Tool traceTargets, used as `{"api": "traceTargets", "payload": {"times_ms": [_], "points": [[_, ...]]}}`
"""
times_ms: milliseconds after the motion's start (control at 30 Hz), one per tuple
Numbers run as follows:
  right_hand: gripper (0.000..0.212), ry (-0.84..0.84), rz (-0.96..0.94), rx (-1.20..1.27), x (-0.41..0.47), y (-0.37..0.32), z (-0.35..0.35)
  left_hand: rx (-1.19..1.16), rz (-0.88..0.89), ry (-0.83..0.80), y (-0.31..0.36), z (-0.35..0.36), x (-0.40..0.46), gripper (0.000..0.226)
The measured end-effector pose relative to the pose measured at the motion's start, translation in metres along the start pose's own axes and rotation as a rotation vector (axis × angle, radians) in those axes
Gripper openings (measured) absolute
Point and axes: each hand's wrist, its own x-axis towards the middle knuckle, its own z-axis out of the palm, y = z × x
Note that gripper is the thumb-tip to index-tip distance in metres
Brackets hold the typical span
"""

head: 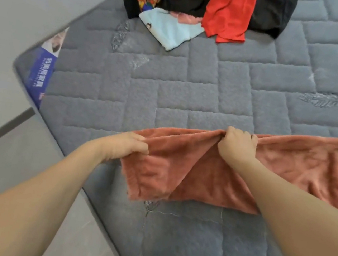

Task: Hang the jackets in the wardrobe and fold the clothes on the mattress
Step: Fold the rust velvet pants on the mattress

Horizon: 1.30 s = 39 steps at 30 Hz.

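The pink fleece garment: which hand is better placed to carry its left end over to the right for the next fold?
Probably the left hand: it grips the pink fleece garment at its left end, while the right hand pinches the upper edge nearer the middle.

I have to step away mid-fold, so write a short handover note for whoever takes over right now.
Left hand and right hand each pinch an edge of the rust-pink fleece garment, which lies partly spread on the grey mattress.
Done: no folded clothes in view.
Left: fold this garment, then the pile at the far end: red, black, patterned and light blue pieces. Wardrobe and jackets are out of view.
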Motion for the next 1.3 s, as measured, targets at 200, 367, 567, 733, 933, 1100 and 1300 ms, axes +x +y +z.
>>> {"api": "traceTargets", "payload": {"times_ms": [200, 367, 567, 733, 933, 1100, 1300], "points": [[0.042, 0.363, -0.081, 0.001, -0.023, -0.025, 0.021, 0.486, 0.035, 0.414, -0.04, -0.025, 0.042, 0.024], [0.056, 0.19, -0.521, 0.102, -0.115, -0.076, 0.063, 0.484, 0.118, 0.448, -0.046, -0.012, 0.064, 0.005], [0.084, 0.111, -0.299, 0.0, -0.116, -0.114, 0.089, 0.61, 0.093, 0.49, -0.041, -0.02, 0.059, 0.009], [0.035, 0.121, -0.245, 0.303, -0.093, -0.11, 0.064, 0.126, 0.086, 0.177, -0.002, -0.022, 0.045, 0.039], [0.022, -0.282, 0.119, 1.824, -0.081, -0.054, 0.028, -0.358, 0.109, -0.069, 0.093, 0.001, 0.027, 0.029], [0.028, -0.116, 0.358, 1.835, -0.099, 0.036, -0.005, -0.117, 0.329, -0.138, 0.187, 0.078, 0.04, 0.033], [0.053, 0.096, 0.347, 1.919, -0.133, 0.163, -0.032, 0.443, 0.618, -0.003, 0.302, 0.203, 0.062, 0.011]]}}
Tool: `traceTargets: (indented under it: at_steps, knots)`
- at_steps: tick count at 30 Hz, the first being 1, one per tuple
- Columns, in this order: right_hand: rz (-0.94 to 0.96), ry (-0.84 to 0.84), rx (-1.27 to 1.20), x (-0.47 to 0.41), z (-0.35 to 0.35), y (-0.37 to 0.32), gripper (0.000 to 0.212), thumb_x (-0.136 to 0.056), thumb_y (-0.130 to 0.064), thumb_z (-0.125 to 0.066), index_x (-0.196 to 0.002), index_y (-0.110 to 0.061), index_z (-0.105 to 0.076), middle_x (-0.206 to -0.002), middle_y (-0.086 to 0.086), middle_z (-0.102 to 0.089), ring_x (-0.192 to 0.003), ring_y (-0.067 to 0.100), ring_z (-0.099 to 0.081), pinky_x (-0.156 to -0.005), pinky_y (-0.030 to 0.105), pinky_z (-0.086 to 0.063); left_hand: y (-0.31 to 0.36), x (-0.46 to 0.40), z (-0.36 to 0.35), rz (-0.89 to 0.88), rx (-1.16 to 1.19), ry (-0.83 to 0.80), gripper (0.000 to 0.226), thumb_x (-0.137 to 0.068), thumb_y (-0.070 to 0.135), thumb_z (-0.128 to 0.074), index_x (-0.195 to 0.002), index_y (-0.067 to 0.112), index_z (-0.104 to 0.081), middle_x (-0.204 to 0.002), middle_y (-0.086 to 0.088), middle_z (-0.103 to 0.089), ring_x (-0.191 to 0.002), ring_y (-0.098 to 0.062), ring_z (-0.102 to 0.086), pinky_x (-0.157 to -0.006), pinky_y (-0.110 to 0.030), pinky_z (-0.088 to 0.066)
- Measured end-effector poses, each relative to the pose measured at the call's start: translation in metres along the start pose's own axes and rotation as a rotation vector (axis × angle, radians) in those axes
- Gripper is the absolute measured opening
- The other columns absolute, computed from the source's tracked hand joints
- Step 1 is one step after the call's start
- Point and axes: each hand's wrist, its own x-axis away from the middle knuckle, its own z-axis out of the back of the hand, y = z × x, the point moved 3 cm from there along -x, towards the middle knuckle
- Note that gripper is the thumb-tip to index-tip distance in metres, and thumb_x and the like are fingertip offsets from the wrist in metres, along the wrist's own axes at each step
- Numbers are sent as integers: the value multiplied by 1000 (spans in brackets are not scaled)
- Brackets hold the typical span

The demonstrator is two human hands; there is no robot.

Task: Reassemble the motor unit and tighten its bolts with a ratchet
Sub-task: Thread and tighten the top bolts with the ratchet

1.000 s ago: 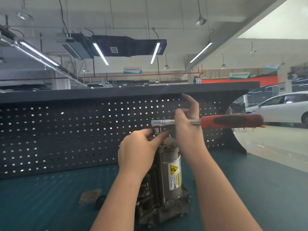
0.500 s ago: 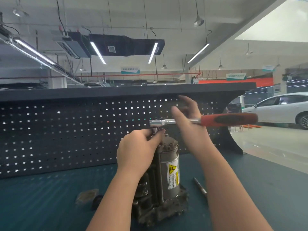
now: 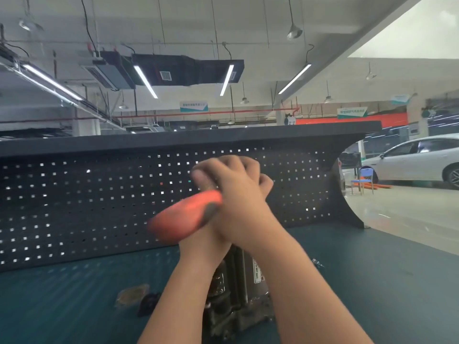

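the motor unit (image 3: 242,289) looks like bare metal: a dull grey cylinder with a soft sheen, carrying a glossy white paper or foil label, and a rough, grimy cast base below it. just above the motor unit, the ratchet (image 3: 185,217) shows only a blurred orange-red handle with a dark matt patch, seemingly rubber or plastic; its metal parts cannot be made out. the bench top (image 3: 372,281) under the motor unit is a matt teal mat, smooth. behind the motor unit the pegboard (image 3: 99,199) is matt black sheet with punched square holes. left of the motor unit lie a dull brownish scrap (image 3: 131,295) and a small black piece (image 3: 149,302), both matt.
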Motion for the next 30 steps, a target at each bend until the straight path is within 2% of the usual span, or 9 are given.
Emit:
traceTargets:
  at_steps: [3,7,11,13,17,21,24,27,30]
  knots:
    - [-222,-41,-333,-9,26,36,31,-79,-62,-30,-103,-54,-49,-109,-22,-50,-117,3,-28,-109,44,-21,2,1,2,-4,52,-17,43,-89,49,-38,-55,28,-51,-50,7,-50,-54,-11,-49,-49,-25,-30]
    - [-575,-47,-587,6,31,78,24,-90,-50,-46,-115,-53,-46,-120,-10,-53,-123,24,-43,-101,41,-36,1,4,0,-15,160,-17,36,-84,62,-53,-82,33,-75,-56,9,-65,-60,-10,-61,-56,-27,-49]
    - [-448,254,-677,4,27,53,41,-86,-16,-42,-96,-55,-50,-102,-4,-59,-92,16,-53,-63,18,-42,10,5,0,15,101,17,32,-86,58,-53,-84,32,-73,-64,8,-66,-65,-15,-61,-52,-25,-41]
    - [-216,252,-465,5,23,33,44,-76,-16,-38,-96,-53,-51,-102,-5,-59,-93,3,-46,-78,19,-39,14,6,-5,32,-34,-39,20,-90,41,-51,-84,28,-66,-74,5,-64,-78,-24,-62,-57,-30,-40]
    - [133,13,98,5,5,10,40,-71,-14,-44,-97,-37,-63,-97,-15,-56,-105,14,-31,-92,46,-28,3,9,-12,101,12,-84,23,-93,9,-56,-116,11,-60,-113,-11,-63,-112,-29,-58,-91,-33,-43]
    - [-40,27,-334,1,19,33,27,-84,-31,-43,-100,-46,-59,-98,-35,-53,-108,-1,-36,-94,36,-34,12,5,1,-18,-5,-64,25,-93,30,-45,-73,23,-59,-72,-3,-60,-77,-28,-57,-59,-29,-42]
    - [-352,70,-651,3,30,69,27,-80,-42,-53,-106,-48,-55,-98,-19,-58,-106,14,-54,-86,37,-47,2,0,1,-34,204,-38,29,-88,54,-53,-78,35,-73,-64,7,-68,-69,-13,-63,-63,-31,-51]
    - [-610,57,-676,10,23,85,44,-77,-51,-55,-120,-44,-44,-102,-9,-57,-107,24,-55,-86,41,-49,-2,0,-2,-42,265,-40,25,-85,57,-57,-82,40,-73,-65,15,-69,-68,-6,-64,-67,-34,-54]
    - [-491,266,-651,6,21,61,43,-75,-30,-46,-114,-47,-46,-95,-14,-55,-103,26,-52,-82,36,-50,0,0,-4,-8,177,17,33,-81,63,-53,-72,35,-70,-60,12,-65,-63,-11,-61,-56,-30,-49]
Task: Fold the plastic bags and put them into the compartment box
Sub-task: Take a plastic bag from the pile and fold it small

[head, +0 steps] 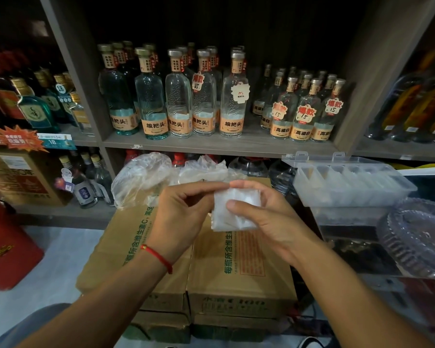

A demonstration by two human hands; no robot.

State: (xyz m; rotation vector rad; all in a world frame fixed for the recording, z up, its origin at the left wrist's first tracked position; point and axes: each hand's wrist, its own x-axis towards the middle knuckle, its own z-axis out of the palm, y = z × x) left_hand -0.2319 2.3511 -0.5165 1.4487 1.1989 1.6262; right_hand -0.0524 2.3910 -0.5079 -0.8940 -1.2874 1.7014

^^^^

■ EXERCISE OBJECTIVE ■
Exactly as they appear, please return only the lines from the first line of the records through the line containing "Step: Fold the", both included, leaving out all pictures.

■ ANSWER BOX ■
Tool traceTargets, used as `{"api": "traceTargets", "payload": {"times_ms": [_], "points": [[_, ...]]}}`
"""
times_ms: milliseconds after the motion's start (control at 30 Hz), one per tuple
Numbers run as follows:
  right_hand: gripper (0.000..0.212), ry (-0.84..0.84), rz (-0.96..0.94), rx (-1.20..1.27), x (-0.41..0.47), y (-0.37..0.32), z (-0.35..0.35)
  left_hand: rx (-1.19..1.16), rz (-0.88..0.89), ry (-0.83..0.80), y (-0.31..0.36), z (-0.35..0.36), x (-0.40..0.46), gripper (0.000..0.226)
The measured end-effector pose relative to the pose measured at the motion's start, translation in metres along the start pose's own axes and rotation as a rotation vector (axis × angle, radians) in those axes
Gripper openings (measured) absolute
Point and axes: each hand's wrist, its own x-axis towards the middle knuckle, its own z-axis out of the palm, y = z × x
Note that gripper is the thumb-tip to index-tip distance in metres
Brackets hold the typical span
"""

head: 

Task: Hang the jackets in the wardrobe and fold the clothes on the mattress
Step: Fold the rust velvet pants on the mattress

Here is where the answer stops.